Given that the Order made in April was made when a sentence of imprisonment was suspended, I must, under s 110 of the Crimes (Sentence Administration) Act either impose the sentence that was suspended or re-sentence TL. I have set out in R v Curtis (No 2) [2016] ACTSC 34 at [15]-[19], the approach to be taken in the response to the breach of such an Order when I said:
15.In Saga v Reid [2010] ACTSC 59 at [99]-[101], I adopted what had been said in other cases; namely, that the failure of courts to act where there has been a clear breach of the conditions of a conditional release order, such as a Good Behaviour Order, imposed when a sentence of imprisonment is suspended and by which the offender avoided being sentenced to full-time prison, is likely to bring such sentences into disrepute.
16.Nevertheless, as I pointed out in Guy v Anderson [2013] ACTSC 5 at [83]-[87], there is, in this jurisdiction, no presumption in favour of imposing the original sentence that had been suspended. Thus, a court may, in an appropriate case, merely sentence the offender to the same sentence, including suspension of the term of imprisonment, as originally imposed. While that would have the effect of extending the period in which the offender is subject to a Good Behaviour Order, that may be modified to take account of the period of satisfactory compliance with the earlier order.
17.Over time, a number of considerations have been identified as relevant to the decision as to the appropriate response to the breach of a Good Behaviour Order.
18.These include the proportion of the term of the Good Behaviour Order that had been served without breach, any rehabilitation attained by the offender prior to the breach, the nature of the offence which breached the order, including whether it is similar to the offence for which the sentence of imprisonment, then suspended, was imposed, the relative seriousness of the offence so that the imposition of the suspended sentence would be disproportionate to the gravity of the breach offending; and, the prospects of the offender's rehabilitation.
19.Indeed, with re-sentencing, the legislation expressly applies the Crimes (Sentencing) Act 2005 (ACT), to any re-sentencing, which permits all relevant factors on sentencing to be taken into account.
As the Order made in May 2014 was not made when a sentence of imprisonment was suspended, I have wider powers which are set out in s 108(2) of the Crimes (Sentencing Administration) Act.
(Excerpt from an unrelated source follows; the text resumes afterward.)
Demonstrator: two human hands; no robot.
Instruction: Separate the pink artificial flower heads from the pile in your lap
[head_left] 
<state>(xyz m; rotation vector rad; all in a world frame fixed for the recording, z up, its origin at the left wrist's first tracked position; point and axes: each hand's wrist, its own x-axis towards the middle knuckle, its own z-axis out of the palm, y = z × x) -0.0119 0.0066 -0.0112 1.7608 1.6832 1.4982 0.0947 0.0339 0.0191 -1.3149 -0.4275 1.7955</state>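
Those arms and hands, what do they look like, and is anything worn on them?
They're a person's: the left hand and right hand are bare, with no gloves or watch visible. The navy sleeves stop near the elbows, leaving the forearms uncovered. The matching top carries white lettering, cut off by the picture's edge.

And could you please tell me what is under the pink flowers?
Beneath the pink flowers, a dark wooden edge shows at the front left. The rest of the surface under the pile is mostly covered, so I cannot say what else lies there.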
I can:
(a) take no further action;
(b) give the offender a warning about the need to comply with the offender’s good behaviour obligations;
(c) give the director-general directions about the offender’s supervision;
(d) amend the good behaviour order;
(e) if the offender has given security under the order –
(i) order payment of the security to be enforced; and
(ii) order the good behaviour order to be cancelled on payment of the security (if the term of the order has not already ended);
(f) cancel the order.
If I cancel the Order, I must re-sentence TL. Again, if I re-sentence him, then the Crimes (Sentencing) Act applies to that re-sentencing.
In order to decide how to proceed, it is important to have regard to the facts of the offences for which the Good Behaviour Orders were made.
The Order made in April was for sentences of imprisonment partially suspended for three offences of burglary and two offences of theft. He was dealt with for other offences at that time, but the sentences were either not sentences of imprisonment or were not suspended.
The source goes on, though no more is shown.